*Given entries:*
BEGIN
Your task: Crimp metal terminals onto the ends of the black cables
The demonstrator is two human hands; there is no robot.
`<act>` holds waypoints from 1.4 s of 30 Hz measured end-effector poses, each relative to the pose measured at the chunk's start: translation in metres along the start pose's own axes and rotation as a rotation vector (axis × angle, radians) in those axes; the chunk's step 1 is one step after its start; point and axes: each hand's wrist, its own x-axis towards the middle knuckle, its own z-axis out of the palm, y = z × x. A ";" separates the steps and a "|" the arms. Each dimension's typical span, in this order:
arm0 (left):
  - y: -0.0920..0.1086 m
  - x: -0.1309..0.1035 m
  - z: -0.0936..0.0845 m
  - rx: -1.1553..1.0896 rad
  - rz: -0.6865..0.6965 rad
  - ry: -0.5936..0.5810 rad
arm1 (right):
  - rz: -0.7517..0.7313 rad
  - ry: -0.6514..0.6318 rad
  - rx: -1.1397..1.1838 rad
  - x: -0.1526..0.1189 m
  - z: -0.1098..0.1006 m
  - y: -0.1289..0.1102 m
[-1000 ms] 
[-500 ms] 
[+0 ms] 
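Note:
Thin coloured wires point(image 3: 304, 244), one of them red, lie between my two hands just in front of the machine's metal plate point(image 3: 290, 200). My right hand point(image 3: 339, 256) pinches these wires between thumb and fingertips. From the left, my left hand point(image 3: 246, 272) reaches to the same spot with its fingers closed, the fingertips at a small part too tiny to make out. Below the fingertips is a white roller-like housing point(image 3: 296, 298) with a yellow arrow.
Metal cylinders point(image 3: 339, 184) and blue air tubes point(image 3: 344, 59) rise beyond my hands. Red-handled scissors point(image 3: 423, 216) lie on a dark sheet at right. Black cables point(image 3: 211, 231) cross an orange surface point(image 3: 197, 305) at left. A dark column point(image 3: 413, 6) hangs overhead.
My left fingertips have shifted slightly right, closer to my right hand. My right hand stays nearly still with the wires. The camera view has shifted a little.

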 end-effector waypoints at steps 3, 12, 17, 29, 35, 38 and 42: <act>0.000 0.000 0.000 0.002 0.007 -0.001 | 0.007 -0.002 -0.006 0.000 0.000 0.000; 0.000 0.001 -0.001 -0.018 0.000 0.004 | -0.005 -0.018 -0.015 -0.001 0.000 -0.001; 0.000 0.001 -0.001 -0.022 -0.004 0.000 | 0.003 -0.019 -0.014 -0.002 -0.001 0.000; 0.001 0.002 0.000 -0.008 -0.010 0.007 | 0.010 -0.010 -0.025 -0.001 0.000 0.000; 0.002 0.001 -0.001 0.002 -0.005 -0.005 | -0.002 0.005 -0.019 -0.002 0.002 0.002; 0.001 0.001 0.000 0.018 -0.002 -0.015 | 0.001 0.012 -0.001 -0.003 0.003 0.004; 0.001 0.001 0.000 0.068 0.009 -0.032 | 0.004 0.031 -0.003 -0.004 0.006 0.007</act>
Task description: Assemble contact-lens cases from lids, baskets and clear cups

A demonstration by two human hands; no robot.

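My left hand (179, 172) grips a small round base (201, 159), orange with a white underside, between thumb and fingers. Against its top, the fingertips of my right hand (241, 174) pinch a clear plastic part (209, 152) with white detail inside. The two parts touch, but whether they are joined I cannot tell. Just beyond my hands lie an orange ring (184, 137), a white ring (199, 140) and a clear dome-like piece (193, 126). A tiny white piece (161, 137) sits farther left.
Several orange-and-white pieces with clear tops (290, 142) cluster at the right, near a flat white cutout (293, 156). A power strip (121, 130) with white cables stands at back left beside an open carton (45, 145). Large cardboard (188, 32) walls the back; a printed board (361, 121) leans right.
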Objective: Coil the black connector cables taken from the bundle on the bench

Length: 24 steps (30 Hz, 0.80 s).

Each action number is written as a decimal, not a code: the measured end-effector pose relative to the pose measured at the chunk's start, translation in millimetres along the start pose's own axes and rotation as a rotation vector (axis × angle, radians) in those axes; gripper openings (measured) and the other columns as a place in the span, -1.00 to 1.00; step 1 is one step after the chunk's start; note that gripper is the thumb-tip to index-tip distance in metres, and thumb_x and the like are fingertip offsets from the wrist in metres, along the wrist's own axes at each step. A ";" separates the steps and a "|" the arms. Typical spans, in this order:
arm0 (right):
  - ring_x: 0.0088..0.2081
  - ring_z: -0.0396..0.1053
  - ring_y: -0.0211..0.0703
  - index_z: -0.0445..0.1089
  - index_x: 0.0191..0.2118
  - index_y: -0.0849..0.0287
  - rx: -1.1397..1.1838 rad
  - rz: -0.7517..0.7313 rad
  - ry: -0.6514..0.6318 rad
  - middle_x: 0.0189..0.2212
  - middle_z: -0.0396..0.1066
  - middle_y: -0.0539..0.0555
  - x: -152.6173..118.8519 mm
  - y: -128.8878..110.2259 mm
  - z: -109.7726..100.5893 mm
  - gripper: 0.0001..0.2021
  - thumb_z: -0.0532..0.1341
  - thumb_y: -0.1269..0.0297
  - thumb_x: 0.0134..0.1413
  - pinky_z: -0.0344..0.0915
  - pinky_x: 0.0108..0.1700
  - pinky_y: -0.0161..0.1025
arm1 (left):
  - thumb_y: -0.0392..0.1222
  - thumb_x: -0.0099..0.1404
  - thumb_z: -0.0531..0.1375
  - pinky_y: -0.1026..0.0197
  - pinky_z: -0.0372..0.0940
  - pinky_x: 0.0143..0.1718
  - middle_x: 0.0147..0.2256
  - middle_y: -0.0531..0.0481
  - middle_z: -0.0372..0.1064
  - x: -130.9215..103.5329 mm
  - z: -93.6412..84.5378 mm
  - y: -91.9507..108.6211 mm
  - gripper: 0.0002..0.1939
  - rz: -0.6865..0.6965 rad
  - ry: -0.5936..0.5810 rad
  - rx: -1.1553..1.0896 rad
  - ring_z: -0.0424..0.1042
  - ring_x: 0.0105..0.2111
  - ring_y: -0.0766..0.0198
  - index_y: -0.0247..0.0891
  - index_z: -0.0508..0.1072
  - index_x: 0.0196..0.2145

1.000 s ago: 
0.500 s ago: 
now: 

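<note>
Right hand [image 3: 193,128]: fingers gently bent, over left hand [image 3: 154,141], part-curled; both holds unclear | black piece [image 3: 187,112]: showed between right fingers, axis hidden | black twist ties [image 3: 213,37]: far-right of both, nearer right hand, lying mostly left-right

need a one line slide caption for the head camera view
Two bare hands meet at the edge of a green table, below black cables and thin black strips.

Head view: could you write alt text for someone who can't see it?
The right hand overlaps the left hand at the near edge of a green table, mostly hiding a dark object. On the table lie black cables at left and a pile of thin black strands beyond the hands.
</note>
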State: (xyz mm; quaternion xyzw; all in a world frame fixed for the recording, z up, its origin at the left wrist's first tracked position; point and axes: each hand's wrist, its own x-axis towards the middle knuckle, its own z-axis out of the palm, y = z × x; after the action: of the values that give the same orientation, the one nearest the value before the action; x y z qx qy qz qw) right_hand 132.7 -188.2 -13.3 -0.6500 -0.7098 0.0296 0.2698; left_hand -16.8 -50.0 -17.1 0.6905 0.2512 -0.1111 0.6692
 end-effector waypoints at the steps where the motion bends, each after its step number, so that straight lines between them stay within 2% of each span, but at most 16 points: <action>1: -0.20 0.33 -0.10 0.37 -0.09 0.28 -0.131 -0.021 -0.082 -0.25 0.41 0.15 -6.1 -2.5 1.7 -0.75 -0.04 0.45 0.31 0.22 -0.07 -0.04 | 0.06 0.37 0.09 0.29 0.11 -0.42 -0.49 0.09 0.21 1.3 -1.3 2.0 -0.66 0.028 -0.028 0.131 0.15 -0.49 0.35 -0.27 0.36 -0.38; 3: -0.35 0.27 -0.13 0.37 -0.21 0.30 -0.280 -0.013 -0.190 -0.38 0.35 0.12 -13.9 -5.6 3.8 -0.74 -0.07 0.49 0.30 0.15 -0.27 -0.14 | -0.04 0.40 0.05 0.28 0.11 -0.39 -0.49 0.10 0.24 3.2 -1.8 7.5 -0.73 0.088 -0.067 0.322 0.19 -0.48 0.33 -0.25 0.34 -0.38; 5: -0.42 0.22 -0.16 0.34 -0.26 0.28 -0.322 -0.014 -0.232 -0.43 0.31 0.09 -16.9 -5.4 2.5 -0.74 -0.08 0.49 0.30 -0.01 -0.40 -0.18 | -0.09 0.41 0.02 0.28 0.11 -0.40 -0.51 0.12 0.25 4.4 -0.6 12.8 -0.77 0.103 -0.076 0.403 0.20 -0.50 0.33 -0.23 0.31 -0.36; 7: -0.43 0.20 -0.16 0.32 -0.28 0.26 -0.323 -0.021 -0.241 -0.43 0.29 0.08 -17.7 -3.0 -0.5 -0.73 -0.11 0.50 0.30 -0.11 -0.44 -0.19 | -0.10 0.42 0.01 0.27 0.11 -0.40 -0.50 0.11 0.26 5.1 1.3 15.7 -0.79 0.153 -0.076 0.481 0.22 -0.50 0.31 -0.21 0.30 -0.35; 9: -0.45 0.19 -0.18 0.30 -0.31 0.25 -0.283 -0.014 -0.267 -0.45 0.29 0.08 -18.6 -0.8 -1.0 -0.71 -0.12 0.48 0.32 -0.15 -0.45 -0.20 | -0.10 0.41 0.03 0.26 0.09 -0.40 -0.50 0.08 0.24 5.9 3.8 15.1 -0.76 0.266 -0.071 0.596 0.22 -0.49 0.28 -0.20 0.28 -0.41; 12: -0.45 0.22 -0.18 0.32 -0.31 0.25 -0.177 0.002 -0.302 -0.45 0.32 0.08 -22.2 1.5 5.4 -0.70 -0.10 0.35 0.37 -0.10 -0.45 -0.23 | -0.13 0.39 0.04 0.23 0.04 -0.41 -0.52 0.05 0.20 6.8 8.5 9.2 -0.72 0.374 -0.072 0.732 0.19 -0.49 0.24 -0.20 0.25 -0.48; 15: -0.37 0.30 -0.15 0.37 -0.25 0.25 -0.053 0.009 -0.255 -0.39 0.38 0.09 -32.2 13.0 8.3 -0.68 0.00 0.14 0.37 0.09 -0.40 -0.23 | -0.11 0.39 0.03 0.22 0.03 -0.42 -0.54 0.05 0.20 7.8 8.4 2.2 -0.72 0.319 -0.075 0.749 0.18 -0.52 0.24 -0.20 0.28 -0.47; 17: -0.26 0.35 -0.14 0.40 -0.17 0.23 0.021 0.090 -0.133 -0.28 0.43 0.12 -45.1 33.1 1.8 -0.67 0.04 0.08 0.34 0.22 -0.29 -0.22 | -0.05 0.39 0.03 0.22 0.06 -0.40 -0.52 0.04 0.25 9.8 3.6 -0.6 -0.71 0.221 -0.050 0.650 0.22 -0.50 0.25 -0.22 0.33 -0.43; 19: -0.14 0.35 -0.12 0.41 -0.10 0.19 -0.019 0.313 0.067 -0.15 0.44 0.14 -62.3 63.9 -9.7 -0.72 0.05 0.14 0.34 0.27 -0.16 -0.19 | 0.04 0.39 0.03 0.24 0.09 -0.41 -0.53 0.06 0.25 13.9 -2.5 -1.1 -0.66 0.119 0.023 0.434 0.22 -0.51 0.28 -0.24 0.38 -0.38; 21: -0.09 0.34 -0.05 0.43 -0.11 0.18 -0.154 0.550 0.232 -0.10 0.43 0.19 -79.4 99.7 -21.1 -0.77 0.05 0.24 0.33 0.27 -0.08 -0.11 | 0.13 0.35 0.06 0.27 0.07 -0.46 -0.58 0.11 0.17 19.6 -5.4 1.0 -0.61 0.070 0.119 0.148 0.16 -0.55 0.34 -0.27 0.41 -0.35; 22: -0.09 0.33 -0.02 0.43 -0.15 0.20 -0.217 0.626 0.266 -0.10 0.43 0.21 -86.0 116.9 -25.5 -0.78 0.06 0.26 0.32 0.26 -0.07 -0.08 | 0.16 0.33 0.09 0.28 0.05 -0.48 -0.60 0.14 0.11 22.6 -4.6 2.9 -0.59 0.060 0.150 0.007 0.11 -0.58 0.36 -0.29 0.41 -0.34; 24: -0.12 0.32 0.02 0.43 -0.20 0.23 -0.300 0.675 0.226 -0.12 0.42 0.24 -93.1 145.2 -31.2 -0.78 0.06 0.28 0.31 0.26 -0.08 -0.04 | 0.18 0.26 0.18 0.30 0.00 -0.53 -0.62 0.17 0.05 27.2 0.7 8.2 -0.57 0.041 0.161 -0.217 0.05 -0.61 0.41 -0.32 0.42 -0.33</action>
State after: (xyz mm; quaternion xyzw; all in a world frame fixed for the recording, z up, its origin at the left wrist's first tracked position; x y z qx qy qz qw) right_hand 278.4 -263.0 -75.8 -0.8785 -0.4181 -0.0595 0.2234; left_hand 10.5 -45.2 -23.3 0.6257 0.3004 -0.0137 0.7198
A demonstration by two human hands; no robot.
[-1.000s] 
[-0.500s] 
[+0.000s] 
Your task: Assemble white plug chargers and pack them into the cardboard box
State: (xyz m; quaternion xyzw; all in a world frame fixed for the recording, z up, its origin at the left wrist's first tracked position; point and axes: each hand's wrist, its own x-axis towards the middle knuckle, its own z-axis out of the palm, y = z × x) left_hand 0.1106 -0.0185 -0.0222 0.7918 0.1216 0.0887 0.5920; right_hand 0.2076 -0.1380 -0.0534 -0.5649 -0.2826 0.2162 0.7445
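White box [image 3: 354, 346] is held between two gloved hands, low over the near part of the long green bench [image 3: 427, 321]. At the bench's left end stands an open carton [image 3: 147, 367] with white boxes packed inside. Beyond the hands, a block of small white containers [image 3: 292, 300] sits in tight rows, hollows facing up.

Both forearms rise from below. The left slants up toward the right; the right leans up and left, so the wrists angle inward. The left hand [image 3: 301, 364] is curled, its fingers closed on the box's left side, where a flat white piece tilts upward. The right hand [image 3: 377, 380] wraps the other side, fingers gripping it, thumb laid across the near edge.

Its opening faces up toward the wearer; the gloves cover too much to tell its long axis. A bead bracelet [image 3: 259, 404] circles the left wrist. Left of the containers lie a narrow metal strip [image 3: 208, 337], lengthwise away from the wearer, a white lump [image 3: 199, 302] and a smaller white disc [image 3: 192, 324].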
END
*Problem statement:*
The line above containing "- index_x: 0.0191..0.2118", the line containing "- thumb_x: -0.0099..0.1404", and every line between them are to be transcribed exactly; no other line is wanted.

*Exercise output:*
  - index_x: 0.0191..0.2118
  - index_y: -0.0849..0.0287
  - rx: -1.1397..1.1838 rad
  - rz: -0.7517..0.7313 rad
  - ry: -0.6514..0.6318 rad
  - middle_x: 0.0189..0.2212
  - middle_z: -0.0396..0.1066
  - middle_y: -0.0539..0.0555
  - x: -152.6173..118.8519 mm
  - y: -128.8878..110.2259 mm
  - z: -109.7726..100.5893 mm
  - gripper: 0.0001..0.2021
  - thumb_z: -0.0532..0.1341
  - thumb_y: -0.1269..0.0297
  - thumb_x: 0.0134..0.1413
  - pinky_z: -0.0344..0.0915
  - pinky_x: 0.0108..0.1700
  - pinky_y: -0.0161..0.1025
arm1 (left):
  - thumb_y: -0.0392..0.1222
  - thumb_x: -0.0099..0.1404

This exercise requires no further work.